Jennifer Breheny Wallace (00:28:28) – Like when it snows unexpectedly in New York and somebody run out of snow pants that fit. They’ll email the chat group and say, Anybody have size ten snow pants and we’ll deliver them. And my son, when he was writing a long paper that was due the next day and our printer jammed, he knew the mother downstairs would print it out for him. And so anyway, it’s there’s a real comfort in building and knitting this social safety net for our kids and for ourselves.

Jonathan Fields (00:28:58) – One of the things that you’ve been sharing also is the notion of don’t just say do of modeling behavior. And as any parent knows, you can say things all you want if your behavior, like if your lived action in the world doesn’t support what you say, a kid’s going to look at you and be like, Yeah, no. So, so much of the examples that you’re giving here from your own life, it’s there examples of you not just saying, Hey, here’s a list of things, but it’s letting your kids see you in like a question mode or a need mode or in a crisis mode, and then turning to others and asking for their help and then even more powerfully receiving their help.

Jonathan Fields (00:29:44) – And they’re not the same thing and allowing your kids to see you in that place. I think modeling is such an important part of the process.

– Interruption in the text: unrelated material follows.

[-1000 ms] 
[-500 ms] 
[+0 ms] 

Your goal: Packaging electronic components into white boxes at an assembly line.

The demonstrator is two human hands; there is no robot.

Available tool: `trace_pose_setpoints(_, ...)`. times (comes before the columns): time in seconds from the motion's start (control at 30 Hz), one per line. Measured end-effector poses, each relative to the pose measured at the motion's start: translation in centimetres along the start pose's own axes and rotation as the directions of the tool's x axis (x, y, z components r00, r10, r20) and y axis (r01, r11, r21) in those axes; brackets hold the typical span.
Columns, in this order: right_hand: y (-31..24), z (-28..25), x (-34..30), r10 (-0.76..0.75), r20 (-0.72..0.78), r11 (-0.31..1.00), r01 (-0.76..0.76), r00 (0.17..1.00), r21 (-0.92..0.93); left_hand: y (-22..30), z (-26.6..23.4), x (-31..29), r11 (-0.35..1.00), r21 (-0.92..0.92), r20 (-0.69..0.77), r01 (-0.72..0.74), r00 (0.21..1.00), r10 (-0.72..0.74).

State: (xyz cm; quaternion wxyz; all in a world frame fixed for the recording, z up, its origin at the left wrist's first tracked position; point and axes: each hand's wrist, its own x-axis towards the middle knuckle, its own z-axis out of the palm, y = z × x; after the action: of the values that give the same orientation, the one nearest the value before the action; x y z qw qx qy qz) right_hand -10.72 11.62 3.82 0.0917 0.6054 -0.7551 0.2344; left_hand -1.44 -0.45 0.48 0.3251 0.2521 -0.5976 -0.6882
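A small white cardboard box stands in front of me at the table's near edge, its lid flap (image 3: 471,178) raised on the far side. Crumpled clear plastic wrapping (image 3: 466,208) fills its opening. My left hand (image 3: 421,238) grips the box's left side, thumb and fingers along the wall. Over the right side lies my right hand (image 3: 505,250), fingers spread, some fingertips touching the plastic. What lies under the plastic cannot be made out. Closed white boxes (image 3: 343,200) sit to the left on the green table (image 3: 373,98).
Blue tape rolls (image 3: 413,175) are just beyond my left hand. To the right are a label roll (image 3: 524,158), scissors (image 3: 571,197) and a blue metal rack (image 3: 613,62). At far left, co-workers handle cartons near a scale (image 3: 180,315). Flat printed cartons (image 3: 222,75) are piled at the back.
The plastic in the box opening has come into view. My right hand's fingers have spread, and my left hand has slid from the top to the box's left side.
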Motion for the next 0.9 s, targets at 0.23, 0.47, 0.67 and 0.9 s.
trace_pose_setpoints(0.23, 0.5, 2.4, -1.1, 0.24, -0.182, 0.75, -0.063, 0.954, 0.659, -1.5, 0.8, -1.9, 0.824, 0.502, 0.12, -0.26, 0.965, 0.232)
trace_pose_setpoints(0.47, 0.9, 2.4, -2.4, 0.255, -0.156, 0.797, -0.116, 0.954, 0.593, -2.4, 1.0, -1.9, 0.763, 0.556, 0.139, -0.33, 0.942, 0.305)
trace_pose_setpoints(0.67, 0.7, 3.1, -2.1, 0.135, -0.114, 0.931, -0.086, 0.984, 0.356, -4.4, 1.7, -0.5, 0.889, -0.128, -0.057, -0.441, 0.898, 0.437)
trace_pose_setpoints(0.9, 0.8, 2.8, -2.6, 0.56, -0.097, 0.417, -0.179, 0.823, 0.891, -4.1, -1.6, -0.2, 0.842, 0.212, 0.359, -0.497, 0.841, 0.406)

But again, that also brings in the question of vulnerability Now, not to your peers as a parent, but like how vulnerable do you get with your kids? And I think that’s a lot of a line that a lot of parents would really struggle with.

Jennifer Breheny Wallace (00:30:10) – Yeah, I call what I do at home living out loud. I don’t burden my kids. There’s a line. I express my doubts. I express my concerns. I let them see me reach out for help. But I certainly don’t go to them to problem solve for me. I. You believe. And I’ve seen what my reaching out for help. I’ve seen it. I’ve seen them doing it. Like during Covid. My then ten year old, one of his teachers died of Covid and he started a dance party, I think it’s called. It’s an app where you can have like 40 people in the room at once on a zoom.

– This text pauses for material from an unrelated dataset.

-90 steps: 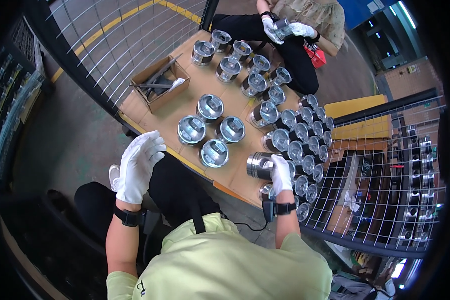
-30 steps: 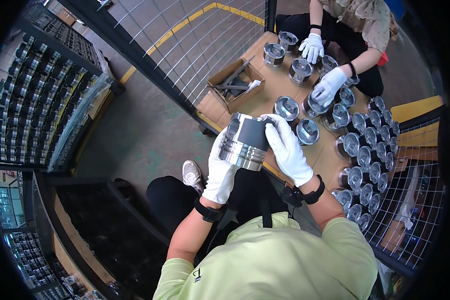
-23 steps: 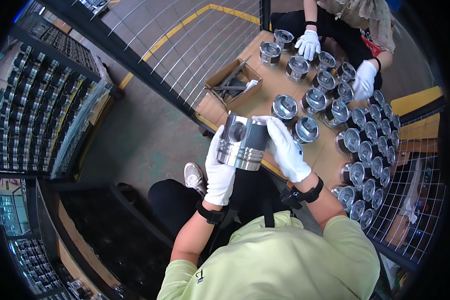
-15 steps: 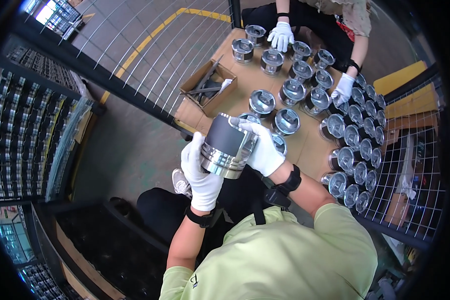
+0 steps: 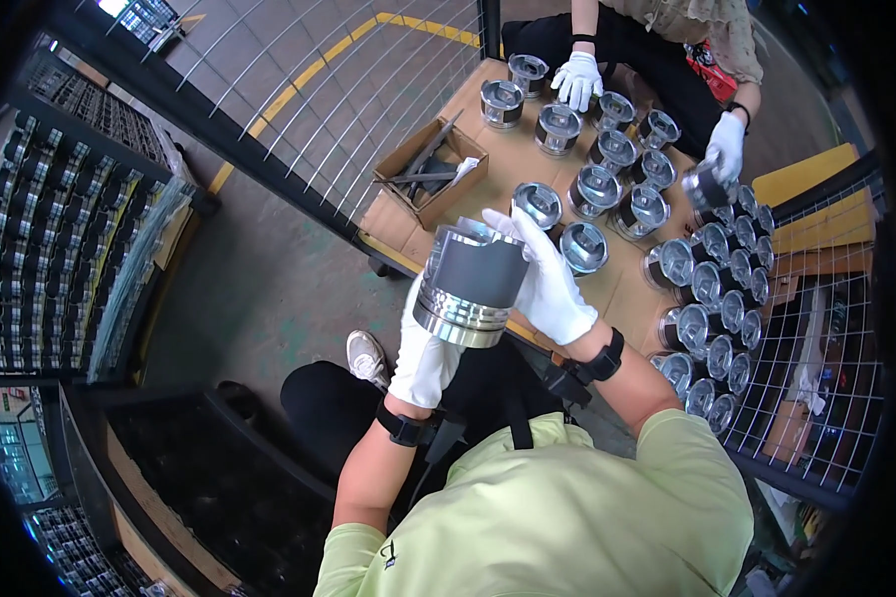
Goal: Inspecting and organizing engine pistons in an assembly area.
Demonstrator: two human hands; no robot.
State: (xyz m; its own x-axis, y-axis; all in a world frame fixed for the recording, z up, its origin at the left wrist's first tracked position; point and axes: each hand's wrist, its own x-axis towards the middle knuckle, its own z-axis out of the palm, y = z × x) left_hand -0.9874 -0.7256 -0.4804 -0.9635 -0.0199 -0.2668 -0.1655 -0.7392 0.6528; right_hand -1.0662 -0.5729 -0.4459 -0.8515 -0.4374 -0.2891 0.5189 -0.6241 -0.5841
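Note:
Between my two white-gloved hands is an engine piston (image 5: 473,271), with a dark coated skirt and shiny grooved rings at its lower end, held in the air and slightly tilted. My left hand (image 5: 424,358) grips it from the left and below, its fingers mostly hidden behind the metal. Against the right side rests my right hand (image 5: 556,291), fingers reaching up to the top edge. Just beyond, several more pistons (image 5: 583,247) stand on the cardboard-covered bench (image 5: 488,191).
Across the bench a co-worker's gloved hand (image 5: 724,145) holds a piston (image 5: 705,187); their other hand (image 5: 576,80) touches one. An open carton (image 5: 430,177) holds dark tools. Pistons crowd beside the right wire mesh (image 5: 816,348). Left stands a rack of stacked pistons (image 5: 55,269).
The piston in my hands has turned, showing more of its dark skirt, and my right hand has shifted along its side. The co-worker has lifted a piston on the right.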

Jennifer Breheny Wallace (00:30:50) – And he sent it out to all of his friends just to talk about the teacher. Is there anybody who wants to talk about how they’re feeling? Is there any? So I do believe Covid helped to lift the veneer. But I also to your point, I talked to my kids about what gets in the way of being vulnerable, what gets in the way of healthy interdependence. You know, what are some of the emotions that are felt in our achievement culture that can poison relationships? So we talk openly about the elephant in the room. We talk about envy, we talk about unhealthy competition. We talk about how you can use your envy for good or for bad. Researchers have looked at it as as having two arms malicious envy where you want to cut your the other person down so you look better by comparison or benign envy, which is really can act as a motivator. And so with my own kids, I’ve tried to really call out loud the the unhelpful emotions that can get in the way and to normalize them, say everybody feels them.

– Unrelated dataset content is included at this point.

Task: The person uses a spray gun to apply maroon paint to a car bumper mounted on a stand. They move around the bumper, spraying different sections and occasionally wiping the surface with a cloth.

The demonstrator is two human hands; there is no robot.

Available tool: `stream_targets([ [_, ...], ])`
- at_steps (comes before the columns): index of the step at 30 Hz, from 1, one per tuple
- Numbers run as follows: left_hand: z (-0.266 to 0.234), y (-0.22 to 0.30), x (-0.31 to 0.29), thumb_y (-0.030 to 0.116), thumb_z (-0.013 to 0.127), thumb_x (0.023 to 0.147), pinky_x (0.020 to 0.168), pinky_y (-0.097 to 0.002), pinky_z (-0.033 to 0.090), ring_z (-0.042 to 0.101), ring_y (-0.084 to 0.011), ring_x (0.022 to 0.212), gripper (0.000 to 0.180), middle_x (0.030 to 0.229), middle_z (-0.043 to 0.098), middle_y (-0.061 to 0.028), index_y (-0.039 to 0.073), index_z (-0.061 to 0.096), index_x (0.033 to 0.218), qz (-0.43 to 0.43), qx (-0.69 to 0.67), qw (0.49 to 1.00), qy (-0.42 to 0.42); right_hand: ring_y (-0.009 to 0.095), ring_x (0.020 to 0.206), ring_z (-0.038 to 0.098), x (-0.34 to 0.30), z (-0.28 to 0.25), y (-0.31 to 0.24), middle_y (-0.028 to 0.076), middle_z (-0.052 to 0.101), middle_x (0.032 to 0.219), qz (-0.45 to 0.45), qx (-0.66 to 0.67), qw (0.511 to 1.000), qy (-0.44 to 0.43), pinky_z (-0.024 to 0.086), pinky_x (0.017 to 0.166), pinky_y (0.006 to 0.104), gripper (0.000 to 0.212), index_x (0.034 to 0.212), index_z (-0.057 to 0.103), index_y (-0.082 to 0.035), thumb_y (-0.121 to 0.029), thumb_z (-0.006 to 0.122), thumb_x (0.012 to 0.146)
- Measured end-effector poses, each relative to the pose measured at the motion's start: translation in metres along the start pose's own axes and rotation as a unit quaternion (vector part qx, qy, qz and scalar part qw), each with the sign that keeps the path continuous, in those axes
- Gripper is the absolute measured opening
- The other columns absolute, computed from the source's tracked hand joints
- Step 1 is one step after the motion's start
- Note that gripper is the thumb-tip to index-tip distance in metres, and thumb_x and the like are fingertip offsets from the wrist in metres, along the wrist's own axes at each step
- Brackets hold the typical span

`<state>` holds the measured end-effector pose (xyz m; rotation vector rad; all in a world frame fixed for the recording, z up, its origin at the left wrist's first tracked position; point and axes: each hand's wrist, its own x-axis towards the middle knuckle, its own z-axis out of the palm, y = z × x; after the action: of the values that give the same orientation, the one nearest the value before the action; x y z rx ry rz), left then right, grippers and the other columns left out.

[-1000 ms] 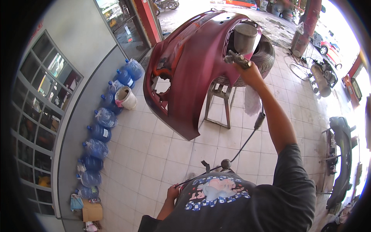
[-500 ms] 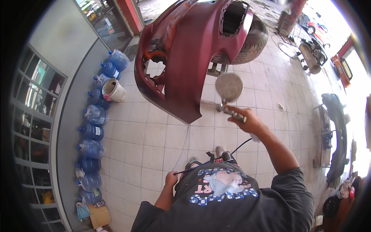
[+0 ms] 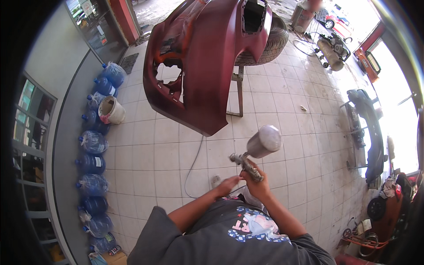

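My right hand (image 3: 258, 184) is closed round the handle of a metal spray gun (image 3: 245, 166), whose silvery cup (image 3: 265, 142) sits on top and tilts to the right. My left hand (image 3: 227, 185) meets it at the handle, fingers drawn together against the gun's lower part; what they pinch is hidden. A thin air hose (image 3: 191, 169) runs over the floor towards my hands. Just ahead stands a dark red car bumper (image 3: 207, 70), its near lower corner beyond the gun. Something white shows beneath my right hand.
A tyre (image 3: 265, 47) and a metal stand (image 3: 238, 92) are behind the bumper. Blue water jugs (image 3: 93, 142) and a white bucket (image 3: 113, 110) line the left wall. An air compressor (image 3: 331, 52) stands far right; a dark bumper (image 3: 369, 132) rests on a rack at right.
The spray gun has come down and back from beside the bumper towards my body. My left hand has moved from the hose at my left side up to the gun.
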<state>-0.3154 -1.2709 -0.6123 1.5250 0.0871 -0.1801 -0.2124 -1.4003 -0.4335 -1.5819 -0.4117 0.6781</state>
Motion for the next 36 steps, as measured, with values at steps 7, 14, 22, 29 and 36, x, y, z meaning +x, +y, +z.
stream_targets([
  [7,0.057,0.093,-0.047,0.05,0.041,0.109,0.109,-0.0356,0.042,0.052,-0.0189,0.128,0.069,0.144,0.052,-0.0125,0.002,0.028,0.157,-0.014,-0.323,0.944,-0.067,0.006,0.08,0.056,-0.04,0.032,-0.038,0.001,0.066,0.096,-0.109,-0.015,0.974,0.2,0.047,0.071,0.0211,0.047,0.143,0.054,-0.002,-0.007,0.065,0.098],
  [14,0.061,0.113,-0.155,0.027,0.081,0.084,0.101,-0.0377,0.047,0.062,-0.0203,0.113,0.072,0.122,0.065,-0.0113,0.003,0.046,0.142,0.007,-0.095,0.993,-0.063,0.01,0.073,0.06,-0.122,0.083,-0.014,0.005,0.067,0.096,-0.017,0.062,0.974,0.215,0.051,0.064,0.0275,0.032,0.132,0.053,-0.003,-0.016,0.059,0.104],
  [22,0.04,0.09,-0.248,0.023,0.082,0.081,0.099,-0.0378,0.05,0.063,-0.0219,0.115,0.067,0.123,0.065,-0.0122,0.002,0.049,0.136,-0.013,-0.039,0.999,-0.007,0.012,0.067,0.061,-0.18,0.165,0.032,0.005,0.062,0.105,0.001,0.112,0.985,0.134,0.051,0.064,0.0296,0.024,0.121,0.055,-0.001,-0.02,0.057,0.105],
  [29,-0.023,0.05,-0.228,0.029,0.079,0.09,0.103,-0.0367,0.047,0.058,-0.0174,0.121,0.065,0.133,0.061,-0.0079,0.002,0.049,0.141,-0.052,-0.089,0.977,-0.187,0.006,0.054,0.05,-0.142,0.202,0.04,0.003,0.061,0.093,-0.008,0.067,0.984,0.165,0.041,0.048,0.0237,0.025,0.111,0.056,-0.003,-0.028,0.057,0.106],
  [36,-0.153,0.023,-0.206,0.018,0.059,0.104,0.103,-0.0281,0.043,0.056,-0.0041,0.109,0.031,0.121,0.064,0.0058,0.007,0.06,0.134,-0.111,-0.255,0.926,-0.256,0.007,0.049,0.047,-0.069,0.271,0.033,0.003,0.061,0.088,0.043,0.055,0.973,0.221,0.04,0.046,0.0252,0.034,0.1,0.06,-0.003,-0.036,0.056,0.106],
])
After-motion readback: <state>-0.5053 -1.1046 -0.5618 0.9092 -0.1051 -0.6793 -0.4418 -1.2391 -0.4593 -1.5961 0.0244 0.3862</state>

Jennifer Breheny Wallace (00:31:56) – We don’t have to judge ourselves for feeling envy. We don’t have to judge ourselves, but we do have to hold ourselves accountable for how we act on that envy. And if we act on it in a way that it undermines our relationships, that’s not healthy for us.

Jonathan Fields (00:32:09) – Yeah, I mean, the notion of modeling this and then also really reinforcing the importance of interconnectedness and and really having that village, even if it’s 1 or 2 other people who comprise it, just not you alone is so important. One of the other things that you talk about is and you referenced it earlier in the conversation, is also this notion of conditioning, love or belonging or acceptance or affection or validation or valuing your humanity upon achieving some sort of external success oriented metric. And again, for a lot of parents, this is probably what you grew up with. That’s all you know in your mind you’re doing the right thing because that’s going to help your kid hit that metric. And in your mind, you’ve always been taught that’s what it means to be a successful human being.

Jonathan Fields (00:32:59) – It’s not malicious. And yet when you condition it, you write about and you’ve researched all these other dominoes start to tumble towards dysfunction and towards potentially mental illness.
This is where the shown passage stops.